▸ Exercise directions
Please output the data exactly, minus pictures.

=== Begin Enclosure ===

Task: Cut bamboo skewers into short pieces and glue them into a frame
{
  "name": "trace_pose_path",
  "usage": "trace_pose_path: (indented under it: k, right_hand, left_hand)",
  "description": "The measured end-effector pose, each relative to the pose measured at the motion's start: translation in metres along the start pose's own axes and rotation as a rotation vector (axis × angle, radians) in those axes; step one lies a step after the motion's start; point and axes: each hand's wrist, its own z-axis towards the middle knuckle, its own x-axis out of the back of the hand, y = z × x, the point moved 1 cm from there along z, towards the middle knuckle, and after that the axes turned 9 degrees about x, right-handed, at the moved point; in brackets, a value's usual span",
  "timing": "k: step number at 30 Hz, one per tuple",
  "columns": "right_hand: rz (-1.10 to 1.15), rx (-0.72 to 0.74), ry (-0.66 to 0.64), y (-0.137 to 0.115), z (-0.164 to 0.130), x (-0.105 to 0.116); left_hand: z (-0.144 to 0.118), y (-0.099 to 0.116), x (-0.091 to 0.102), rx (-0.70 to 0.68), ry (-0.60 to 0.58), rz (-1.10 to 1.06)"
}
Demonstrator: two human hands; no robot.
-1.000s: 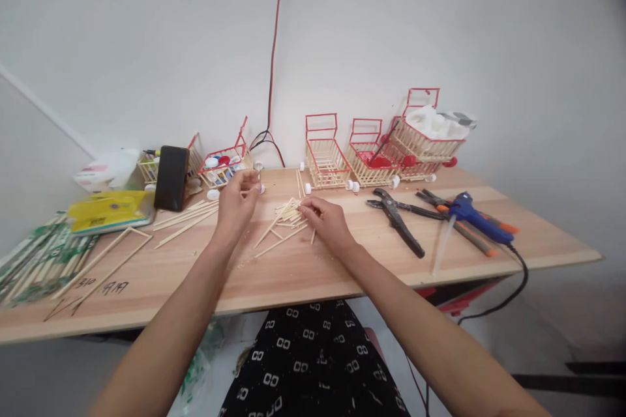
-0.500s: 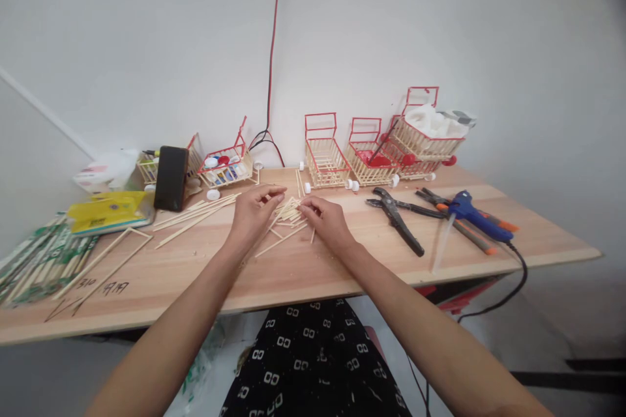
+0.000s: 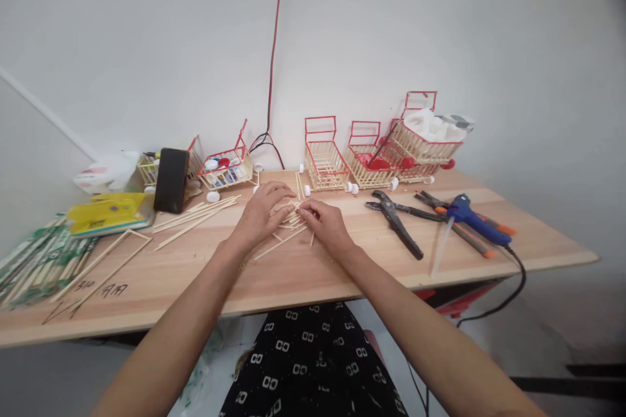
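Over a small pile of short wooden sticks [image 3: 293, 220] on the table, my left hand [image 3: 267, 210] reaches in from the left, fingers curved and thumb apart from them. My right hand [image 3: 327, 227] is at the pile's right side, its thumb and fingertips pinched together. What lies in that pinch is too small to make out. Longer wooden sticks [image 3: 198, 215] lie left of my left hand. Just behind the pile stands a small stick-built cart [image 3: 327, 166] with a red handle and white wheels.
Pliers-like cutters [image 3: 396, 225] and a blue glue gun [image 3: 476, 218] lie at right on the wooden table [image 3: 195, 293]. More carts [image 3: 374, 169] line the wall. A phone [image 3: 171, 179], a yellow packet [image 3: 110, 212] and bundled sticks [image 3: 49, 264] occupy the left.
My left hand has moved right, further over the short sticks and closer to my right hand. My right hand stays pinched at about the same place.
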Motion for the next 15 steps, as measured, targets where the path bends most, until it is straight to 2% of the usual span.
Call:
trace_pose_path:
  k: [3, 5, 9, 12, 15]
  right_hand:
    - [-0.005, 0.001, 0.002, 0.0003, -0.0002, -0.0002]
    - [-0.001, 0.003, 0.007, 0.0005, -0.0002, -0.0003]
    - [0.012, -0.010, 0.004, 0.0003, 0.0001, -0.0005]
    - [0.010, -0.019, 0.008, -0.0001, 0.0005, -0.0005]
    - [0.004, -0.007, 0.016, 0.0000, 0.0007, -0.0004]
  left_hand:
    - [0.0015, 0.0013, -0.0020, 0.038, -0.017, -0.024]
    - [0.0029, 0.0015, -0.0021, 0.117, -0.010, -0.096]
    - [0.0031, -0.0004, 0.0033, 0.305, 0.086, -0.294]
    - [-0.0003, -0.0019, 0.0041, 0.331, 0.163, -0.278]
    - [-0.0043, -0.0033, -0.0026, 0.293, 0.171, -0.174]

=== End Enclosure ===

▸ Written response
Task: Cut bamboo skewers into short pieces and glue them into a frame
{
  "name": "trace_pose_path",
  "usage": "trace_pose_path: (indented under it: k, right_hand, left_hand)",
  "description": "The measured end-effector pose, each relative to the pose measured at the motion's start: translation in metres along the start pose's own axes and rotation as a rotation vector (axis × angle, radians) in those axes; step one lies a step after the motion's start; point and axes: each hand's wrist, its own z-axis towards the middle knuckle, its own x-axis out of the back of the hand, y = z × x, the point moved 1 cm from there along z, towards the middle knuckle, and after that the axes turned 9 degrees about x, right-handed, at the moved point; in brackets, a value's usual span",
  "timing": "k: step number at 30 Hz, one per tuple",
  "columns": "right_hand: rz (-1.10 to 1.15), rx (-0.72 to 0.74), ry (-0.66 to 0.64), y (-0.137 to 0.115), z (-0.164 to 0.130), x (-0.105 to 0.116); left_hand: z (-0.144 to 0.118), y (-0.099 to 0.116), x (-0.091 to 0.102), rx (-0.70 to 0.68), ry (-0.60 to 0.58), rz (-1.10 to 1.06)"
}
Demonstrator: two human hands; no robot.
-1.000s: 
-0.500s: 
+0.000s: 
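Over a small pile of short wooden sticks [image 3: 293, 220] on the table, my left hand [image 3: 267, 210] reaches in from the left, fingers curved and thumb apart from them. My right hand [image 3: 327, 227] is at the pile's right side, its thumb and fingertips pinched together. What lies in that pinch is too small to make out. Longer wooden sticks [image 3: 198, 215] lie left of my left hand. Just behind the pile stands a small stick-built cart [image 3: 327, 166] with a red handle and white wheels.
Pliers-like cutters [image 3: 396, 225] and a blue glue gun [image 3: 476, 218] lie at right on the wooden table [image 3: 195, 293]. More carts [image 3: 374, 169] line the wall. A phone [image 3: 171, 179], a yellow packet [image 3: 110, 212] and bundled sticks [image 3: 49, 264] occupy the left.
My left hand has moved right, further over the short sticks and closer to my right hand. My right hand stays pinched at about the same place.
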Motion for the next 15 steps, as measured, targets where the path bends most, until it is straight to 2% of the usual span.
Call:
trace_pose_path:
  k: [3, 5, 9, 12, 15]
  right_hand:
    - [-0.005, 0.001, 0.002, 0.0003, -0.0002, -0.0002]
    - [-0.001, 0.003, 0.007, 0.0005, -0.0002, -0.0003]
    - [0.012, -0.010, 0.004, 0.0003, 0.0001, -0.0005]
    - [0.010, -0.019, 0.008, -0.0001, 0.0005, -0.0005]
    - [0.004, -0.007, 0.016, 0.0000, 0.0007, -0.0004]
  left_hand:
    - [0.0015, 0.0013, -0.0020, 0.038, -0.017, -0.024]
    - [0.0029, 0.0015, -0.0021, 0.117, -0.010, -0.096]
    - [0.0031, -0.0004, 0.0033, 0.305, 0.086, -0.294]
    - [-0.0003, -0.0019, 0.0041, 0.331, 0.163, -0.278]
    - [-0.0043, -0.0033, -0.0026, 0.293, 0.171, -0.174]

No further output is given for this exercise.